The hitter above is Lastings Milledge, 26, an American who signed with the Swallows two months ago.  See more on him below.

Not Swinging in the Rain:  We were interested to see Lastings Milledge playing left field for the Yakult Swallows in the exhibition game in Okinawa. In this video, he draws a walk during a rainy at-bat.

Milledge, 26, signed a contract in late December paying him a reported one-year salary of $570,000, with bonuses possible.  We’ll enjoy the chance to track MIlledge’s progress in Japan after several years in the Major Leagues with the Mets, Nationals, Pirates and White Sox. 

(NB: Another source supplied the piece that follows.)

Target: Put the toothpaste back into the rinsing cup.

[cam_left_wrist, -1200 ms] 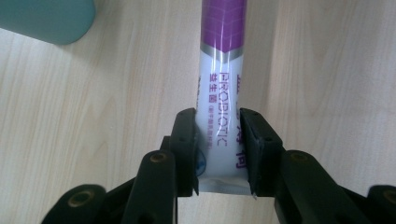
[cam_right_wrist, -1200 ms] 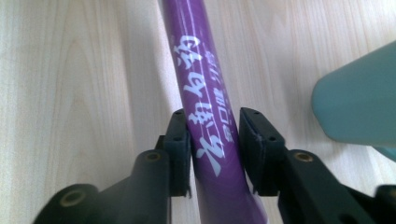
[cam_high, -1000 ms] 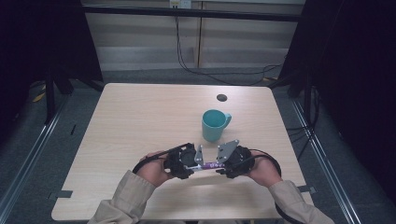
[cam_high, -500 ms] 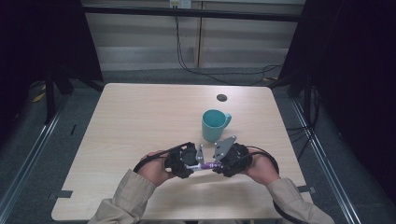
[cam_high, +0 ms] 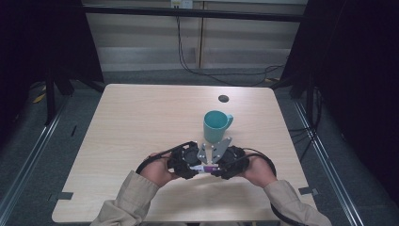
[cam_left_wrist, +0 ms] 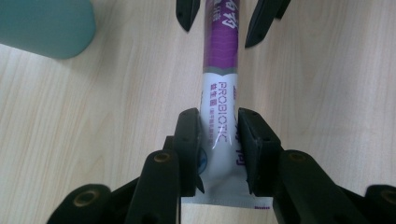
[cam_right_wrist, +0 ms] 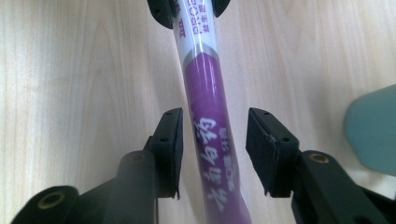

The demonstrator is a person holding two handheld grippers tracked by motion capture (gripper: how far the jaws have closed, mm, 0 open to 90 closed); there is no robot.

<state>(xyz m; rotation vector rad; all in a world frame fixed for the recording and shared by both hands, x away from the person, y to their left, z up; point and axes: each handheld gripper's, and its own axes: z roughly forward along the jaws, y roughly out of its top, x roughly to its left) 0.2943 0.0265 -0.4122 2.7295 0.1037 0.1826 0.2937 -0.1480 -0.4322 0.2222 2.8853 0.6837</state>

Always fun to see whether the American players learn to blend into this more considerate culture. Helps if they do. Milledge may need to cease his spitting, a standard habit in MLB but not appreciated in Japan.  Notice he takes off a pad and flings it on the ground as he runs to first after a base-on-balls.  Japanese players usually hand such gear to an appreciative bat boy or lay it on the ground. He may get that message later.

It’s a big shift to play in Japan. Lots to think about. 

You can hear in the background, by the way, that some fans in the Swallows section were chanting USA, USA!  That might help him feel comfortable. I spotted just a handful of other Americans at the game, and three of those sat on the Hanshin side.  The chant came from Japanese fans.

In American baseball, Milledge’s busiest year was 2008, when he played in 138 games, hitting .268 with 14 homers and 28 stolen bases for the Washington Nationals. In 2010, he hit .277 for the Pirates.

Milledge was a first-round draft pick for the Mets in 2006, 13th overall, and reached the big leagues quickly.  But he played mostly on weaker teams.  After joining the White Sox last year, he spent most of last year in the minor leagues, at the triple-A level with the Charlotte Knights, where he hit a respectable .295. 

He needs a break, and Japan offers him a shot at a resurgence.  He batted third in the hitting order today, and he’ll be a big name here. Can he handle the changes? 

He managed a single to right and a walk today and also hooked a fly ball straight to the left fielder.  He looked good as a runner on a couple of attempted hit-and-run efforts, even though the hitter fouled off pitches.